WHAT YOU NEED TO DO
The records below need retyping in full; give them again exactly.

(EXERCISE MATERIAL Opens)

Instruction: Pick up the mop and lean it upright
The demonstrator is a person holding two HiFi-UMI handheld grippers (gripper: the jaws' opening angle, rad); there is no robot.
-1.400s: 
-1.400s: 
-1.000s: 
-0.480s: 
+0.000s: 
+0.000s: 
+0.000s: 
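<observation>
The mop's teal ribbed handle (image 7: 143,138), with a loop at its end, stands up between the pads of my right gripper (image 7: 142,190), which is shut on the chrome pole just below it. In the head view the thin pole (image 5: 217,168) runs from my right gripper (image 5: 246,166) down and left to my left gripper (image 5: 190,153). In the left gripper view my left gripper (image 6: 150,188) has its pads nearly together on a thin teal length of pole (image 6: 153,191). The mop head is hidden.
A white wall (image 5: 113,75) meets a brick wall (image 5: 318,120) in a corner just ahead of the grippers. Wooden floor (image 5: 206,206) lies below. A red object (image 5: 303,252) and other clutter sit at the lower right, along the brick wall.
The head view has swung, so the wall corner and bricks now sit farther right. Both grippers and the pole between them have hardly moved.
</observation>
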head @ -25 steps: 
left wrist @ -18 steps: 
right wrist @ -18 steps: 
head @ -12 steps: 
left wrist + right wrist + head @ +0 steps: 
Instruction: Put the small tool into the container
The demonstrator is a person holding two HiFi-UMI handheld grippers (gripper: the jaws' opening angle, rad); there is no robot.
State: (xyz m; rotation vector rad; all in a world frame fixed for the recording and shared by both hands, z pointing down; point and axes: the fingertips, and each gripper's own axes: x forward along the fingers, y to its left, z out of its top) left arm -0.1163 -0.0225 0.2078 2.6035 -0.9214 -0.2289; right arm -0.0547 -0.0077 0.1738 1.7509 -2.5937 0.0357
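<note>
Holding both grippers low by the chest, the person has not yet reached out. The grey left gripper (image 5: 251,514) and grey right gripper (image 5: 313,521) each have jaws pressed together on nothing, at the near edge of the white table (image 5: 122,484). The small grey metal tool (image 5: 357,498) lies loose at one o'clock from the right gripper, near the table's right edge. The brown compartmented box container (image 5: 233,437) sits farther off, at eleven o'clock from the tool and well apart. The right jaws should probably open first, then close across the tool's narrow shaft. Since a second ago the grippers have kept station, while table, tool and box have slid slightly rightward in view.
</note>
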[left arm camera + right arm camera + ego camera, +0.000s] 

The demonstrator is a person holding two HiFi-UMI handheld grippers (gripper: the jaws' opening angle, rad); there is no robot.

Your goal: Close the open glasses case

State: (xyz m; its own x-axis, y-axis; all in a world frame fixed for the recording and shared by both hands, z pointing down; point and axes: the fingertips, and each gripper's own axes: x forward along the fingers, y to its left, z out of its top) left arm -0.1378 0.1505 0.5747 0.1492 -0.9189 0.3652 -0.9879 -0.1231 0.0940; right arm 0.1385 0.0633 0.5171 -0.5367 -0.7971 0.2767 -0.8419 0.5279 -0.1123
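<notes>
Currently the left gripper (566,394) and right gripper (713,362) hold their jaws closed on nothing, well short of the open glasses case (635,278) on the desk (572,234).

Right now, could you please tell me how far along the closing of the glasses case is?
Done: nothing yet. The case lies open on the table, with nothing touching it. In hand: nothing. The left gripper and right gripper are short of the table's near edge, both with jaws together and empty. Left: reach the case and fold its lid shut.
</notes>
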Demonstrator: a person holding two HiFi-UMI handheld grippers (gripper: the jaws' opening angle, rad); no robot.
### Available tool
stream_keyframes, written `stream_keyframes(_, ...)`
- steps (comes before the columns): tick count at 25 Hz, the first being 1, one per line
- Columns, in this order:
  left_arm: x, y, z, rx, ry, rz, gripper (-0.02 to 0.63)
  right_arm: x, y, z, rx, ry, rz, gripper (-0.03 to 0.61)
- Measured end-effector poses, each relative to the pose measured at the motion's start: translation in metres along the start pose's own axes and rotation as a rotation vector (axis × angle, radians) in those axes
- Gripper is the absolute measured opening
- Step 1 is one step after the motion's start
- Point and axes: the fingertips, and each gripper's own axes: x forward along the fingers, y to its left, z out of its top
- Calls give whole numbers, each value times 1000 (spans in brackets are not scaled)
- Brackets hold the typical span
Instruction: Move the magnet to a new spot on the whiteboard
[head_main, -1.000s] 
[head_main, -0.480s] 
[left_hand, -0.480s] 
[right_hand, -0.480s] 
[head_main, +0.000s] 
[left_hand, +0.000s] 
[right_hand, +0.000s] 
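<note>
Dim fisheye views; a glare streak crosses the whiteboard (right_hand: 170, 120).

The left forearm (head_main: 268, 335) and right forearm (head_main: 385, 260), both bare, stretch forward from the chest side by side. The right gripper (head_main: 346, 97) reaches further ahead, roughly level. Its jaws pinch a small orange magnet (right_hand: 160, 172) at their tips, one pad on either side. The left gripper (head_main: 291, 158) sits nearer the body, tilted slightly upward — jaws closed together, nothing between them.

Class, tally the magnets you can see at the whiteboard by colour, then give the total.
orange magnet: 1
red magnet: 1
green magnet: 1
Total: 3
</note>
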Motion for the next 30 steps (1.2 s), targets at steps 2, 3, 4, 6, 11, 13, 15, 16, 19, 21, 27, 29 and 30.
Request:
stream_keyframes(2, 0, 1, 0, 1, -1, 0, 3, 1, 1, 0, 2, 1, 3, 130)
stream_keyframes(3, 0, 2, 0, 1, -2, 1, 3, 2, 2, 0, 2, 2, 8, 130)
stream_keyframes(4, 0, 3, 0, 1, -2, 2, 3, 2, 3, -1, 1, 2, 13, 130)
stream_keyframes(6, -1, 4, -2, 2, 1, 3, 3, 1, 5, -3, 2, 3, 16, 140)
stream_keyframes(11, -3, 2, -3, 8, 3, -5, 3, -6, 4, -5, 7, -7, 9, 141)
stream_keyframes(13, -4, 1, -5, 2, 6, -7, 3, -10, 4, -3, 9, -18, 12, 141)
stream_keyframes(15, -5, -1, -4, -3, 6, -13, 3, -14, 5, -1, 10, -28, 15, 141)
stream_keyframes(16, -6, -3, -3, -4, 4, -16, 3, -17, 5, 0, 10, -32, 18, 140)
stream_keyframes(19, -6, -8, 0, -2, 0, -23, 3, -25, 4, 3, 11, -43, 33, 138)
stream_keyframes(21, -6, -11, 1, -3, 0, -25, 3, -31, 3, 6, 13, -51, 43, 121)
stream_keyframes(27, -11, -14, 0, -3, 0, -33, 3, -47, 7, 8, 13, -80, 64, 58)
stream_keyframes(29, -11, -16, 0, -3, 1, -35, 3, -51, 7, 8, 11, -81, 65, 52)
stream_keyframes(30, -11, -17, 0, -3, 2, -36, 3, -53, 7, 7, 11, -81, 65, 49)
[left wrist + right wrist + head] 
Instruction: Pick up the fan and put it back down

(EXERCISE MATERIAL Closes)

RESULT
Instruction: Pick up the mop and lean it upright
The demonstrator is a person holding two HiFi-UMI handheld grippers (gripper: the jaws' opening angle, rad); there is no robot.
-1.400s: 
-1.400s: 
-1.000s: 
-0.480s: 
+0.000s: 
+0.000s: 
+0.000s: 
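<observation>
The mop's teal ribbed handle (image 7: 143,138), with a loop at its end, stands up between the pads of my right gripper (image 7: 142,190), which is shut on the chrome pole just below it. In the head view the thin pole (image 5: 217,168) runs from my right gripper (image 5: 246,166) down and left to my left gripper (image 5: 190,153). In the left gripper view my left gripper (image 6: 150,188) has its pads nearly together on a thin teal length of pole (image 6: 153,191). The mop head is hidden.
A white wall (image 5: 113,75) meets a brick wall (image 5: 318,120) in a corner just ahead of the grippers. Wooden floor (image 5: 206,206) lies below. A red object (image 5: 303,252) and other clutter sit at the lower right, along the brick wall.
The head view has swung, so the wall corner and bricks now sit farther right. Both grippers and the pole between them have hardly moved.
</observation>
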head @ -25 steps: 
left wrist @ -18 steps: 
right wrist @ -18 steps: 
head @ -12 steps: 
left wrist + right wrist + head @ +0 steps: 
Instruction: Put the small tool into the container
The demonstrator is a person holding two HiFi-UMI handheld grippers (gripper: the jaws' opening angle, rad); there is no robot.
State: (xyz m; rotation vector rad; all in a world frame fixed for the recording and shared by both hands, z pointing down; point and axes: the fingertips, and each gripper's own axes: x forward along the fingers, y to its left, z out of its top) left arm -0.1163 -0.0225 0.2078 2.6035 -0.9214 -0.2289; right arm -0.0547 -0.0077 0.1738 1.7509 -2.5937 0.0357
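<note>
Holding both grippers low by the chest, the person has not yet reached out. The grey left gripper (image 5: 251,514) and grey right gripper (image 5: 313,521) each have jaws pressed together on nothing, at the near edge of the white table (image 5: 122,484). The small grey metal tool (image 5: 357,498) lies loose at one o'clock from the right gripper, near the table's right edge. The brown compartmented box container (image 5: 233,437) sits farther off, at eleven o'clock from the tool and well apart. The right jaws should probably open first, then close across the tool's narrow shaft. Since a second ago the grippers have kept station, while table, tool and box have slid slightly rightward in view.
</note>
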[left arm camera + right arm camera + ego camera, +0.000s] 

The demonstrator is a person holding two HiFi-UMI handheld grippers (gripper: the jaws' opening angle, rad); there is no robot.

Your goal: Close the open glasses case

State: (xyz m; its own x-axis, y-axis; all in a world frame fixed for the recording and shared by both hands, z pointing down; point and axes: the fingertips, and each gripper's own axes: x forward along the fingers, y to its left, z out of its top) left arm -0.1378 0.1505 0.5747 0.1492 -0.9189 0.3652 -0.9879 -0.1231 0.0940; right arm 0.1385 0.0633 0.5171 -0.5367 -0.7971 0.2767 -0.8419 0.5279 -0.1123
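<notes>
Currently the left gripper (566,394) and right gripper (713,362) hold their jaws closed on nothing, well short of the open glasses case (635,278) on the desk (572,234).

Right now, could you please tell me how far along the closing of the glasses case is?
Done: nothing yet. The case lies open on the table, with nothing touching it. In hand: nothing. The left gripper and right gripper are short of the table's near edge, both with jaws together and empty. Left: reach the case and fold its lid shut.
</notes>
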Demonstrator: a person holding two HiFi-UMI handheld grippers (gripper: the jaws' opening angle, rad); no robot.
### Available tool
stream_keyframes, written `stream_keyframes(_, ...)`
- steps (comes before the columns): tick count at 25 Hz, the first being 1, one per line
- Columns, in this order:
  left_arm: x, y, z, rx, ry, rz, gripper (-0.02 to 0.63)
  right_arm: x, y, z, rx, ry, rz, gripper (-0.03 to 0.61)
- Measured end-effector poses, each relative to the pose measured at the motion's start: translation in metres along the start pose's own axes and rotation as a rotation vector (axis × angle, radians) in those axes
- Gripper is the absolute measured opening
- Step 1 is one step after the motion's start
- Point and axes: the fingertips, and each gripper's own axes: x forward along the fingers, y to its left, z out of its top
- Calls give whole numbers, each value times 1000 (spans in brackets are not scaled)
- Brackets hold the typical span
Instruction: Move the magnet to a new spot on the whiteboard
[head_main, -1.000s] 
[head_main, -0.480s] 
[left_hand, -0.480s] 
[right_hand, -0.480s] 
[head_main, +0.000s] 
[left_hand, +0.000s] 
[right_hand, +0.000s] 
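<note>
Dim fisheye views; a glare streak crosses the whiteboard (right_hand: 170, 120).

The left forearm (head_main: 268, 335) and right forearm (head_main: 385, 260), both bare, stretch forward from the chest side by side. The right gripper (head_main: 346, 97) reaches further ahead, roughly level. Its jaws pinch a small orange magnet (right_hand: 160, 172) at their tips, one pad on either side. The left gripper (head_main: 291, 158) sits nearer the body, tilted slightly upward — jaws closed together, nothing between them.

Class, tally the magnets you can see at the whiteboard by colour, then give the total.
orange magnet: 1
red magnet: 1
green magnet: 1
Total: 3
</note>
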Motion for the next 30 steps (1.2 s), targets at steps 2, 3, 4, 6, 11, 13, 15, 16, 19, 21, 27, 29 and 30.
Request:
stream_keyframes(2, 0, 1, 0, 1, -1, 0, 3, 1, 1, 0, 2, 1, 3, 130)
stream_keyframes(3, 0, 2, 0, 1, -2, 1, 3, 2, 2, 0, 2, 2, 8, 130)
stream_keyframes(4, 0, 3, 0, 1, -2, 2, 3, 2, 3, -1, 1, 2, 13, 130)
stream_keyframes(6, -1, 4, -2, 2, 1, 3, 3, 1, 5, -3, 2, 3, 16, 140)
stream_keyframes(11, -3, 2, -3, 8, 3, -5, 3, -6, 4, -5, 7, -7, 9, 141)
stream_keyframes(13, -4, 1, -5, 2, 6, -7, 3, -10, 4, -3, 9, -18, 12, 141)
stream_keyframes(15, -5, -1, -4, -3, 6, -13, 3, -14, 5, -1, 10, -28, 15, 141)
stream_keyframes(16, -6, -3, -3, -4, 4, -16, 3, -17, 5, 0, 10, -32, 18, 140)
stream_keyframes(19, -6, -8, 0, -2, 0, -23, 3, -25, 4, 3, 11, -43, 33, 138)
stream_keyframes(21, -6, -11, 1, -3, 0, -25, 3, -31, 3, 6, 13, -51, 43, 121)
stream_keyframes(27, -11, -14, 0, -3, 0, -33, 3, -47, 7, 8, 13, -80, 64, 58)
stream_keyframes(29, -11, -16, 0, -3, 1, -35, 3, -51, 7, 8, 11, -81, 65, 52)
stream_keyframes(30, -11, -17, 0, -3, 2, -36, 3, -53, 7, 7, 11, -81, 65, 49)
[left wrist + right wrist + head] 
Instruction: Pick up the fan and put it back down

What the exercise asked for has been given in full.